El informe destaca una serie de buenas prácticas, aunque su efecto positivo ha sido más fruto de la casualidad que el resultado de una acción política predeterminada.

Por lo que respecta a la donación de alimentos, actualmente hay obstáculos, como la interpretación divergente de disposiciones legales, que se pondrían abordar para facilitar la donación de alimentos que de otra forma se despilfarrarían.

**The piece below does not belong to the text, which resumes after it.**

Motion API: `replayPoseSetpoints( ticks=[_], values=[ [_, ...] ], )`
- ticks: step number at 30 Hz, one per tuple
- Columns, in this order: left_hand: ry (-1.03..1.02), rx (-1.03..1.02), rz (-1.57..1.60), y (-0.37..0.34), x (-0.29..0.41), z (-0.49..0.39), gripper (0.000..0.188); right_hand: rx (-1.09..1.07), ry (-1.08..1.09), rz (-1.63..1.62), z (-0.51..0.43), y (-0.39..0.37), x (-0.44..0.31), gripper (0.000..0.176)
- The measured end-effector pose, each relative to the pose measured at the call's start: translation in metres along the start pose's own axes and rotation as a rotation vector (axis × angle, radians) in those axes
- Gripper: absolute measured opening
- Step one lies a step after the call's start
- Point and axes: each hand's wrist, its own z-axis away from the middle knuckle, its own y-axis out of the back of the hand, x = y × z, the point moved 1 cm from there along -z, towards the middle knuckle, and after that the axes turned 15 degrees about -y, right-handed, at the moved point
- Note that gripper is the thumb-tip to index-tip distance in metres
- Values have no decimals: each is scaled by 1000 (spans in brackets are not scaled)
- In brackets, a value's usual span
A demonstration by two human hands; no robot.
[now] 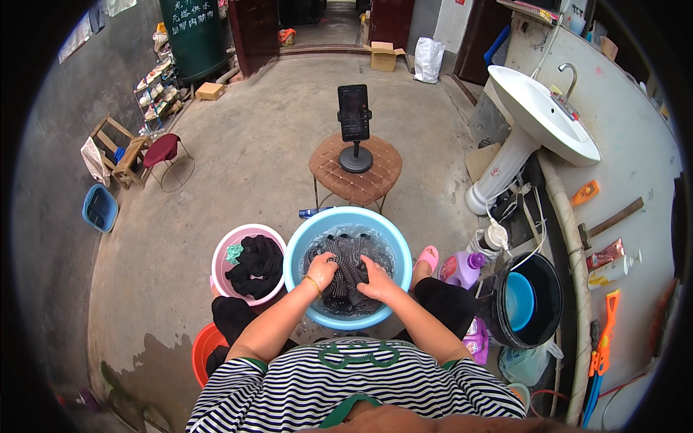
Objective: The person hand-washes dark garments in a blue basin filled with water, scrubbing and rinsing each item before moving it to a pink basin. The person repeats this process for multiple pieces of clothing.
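Observation:
A light blue plastic basin [402, 254] stands on the floor between my feet, holding water with suds. In it lies a wet garment with thin dark and light stripes [345, 270]. My left hand [323, 270] is over the garment's left side, its fingertips at the cloth; whether they pinch it cannot be made out. My right hand [377, 279] is at the right side, thumb and forefinger apart, the forefinger pointing up and the hand touching or just above the fabric. Left of this basin, a pink basin [219, 265] holds black clothing [257, 268] and a green patterned cloth [234, 253].
Ahead, a phone [353, 111] on a stand rests on a brown padded stool [325, 157]. An orange-red basin [203, 346] is at my lower left. At right are a purple detergent bottle [457, 270], a black bucket [549, 303] and a white pedestal washbasin [547, 122].

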Motion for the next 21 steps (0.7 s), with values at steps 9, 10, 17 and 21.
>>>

tipos de alimentos que se despilfarran

En el informe, el Tribunal formula tres recomendaciones:

1.- Que la estrategia de la UE para luchar contra el despilfarro de alimentos habría de reforzarse y estar mejor coordinada. La Comisión debería servirse de sus medidas iniciales para elaborar un plan de acción con destino a los próximos años.

2.- Que a la hora de coordinar las distintas políticas que pueden ayudar en la lucha contra el despilfarro de alimentos, la Comisión debería tener este en cuenta en sus futuras evaluaciones de impacto y ajustar mejor las diferentes políticas de la UE al respecto.

3.- Que para facilitar la donación de alimentos que de otra forma se despilfarrarían, la Comisión debería clarificar convenientemente la interpretación de disposiciones legales que pueden desincentivar la donación, impulsar un uso más exhaustivo de las posibilidades de donación existentes y estudiar la manera de facilitar la donación en otros ámbitos políticos.

El despilfarro de alimentos constituye un problema a lo largo de toda la cadena de suministro alimentario y por lo tanto las medidas tendrían que apuntar a las distintas etapas de la misma a fin de ofrecer beneficios a todos los intervinientes. Habría que hacer hincapié en la prevención, puesto que las ventajas de evitar el despilfarro superan las que se obtienen al tratar de solucionar el problema una vez declarado.

A pesar de contarse con el potencial de diversas políticas de la UE para luchar contra el despilfarro de alimentos, todavía no se han explotado las oportunidades que estas ofrecen.

A nivel mundial, la FAO observó que además del coste económico estimado de 1 billón de dólares al año (el valor de los alimentos despilfarrados y las subvenciones abonadas para su producción), los costes medioambientales (como las emisiones de gases de efecto invernadero, la escasez de agua y la erosión) podrían alcanzar aproximadamente 700.000 millones de dólares.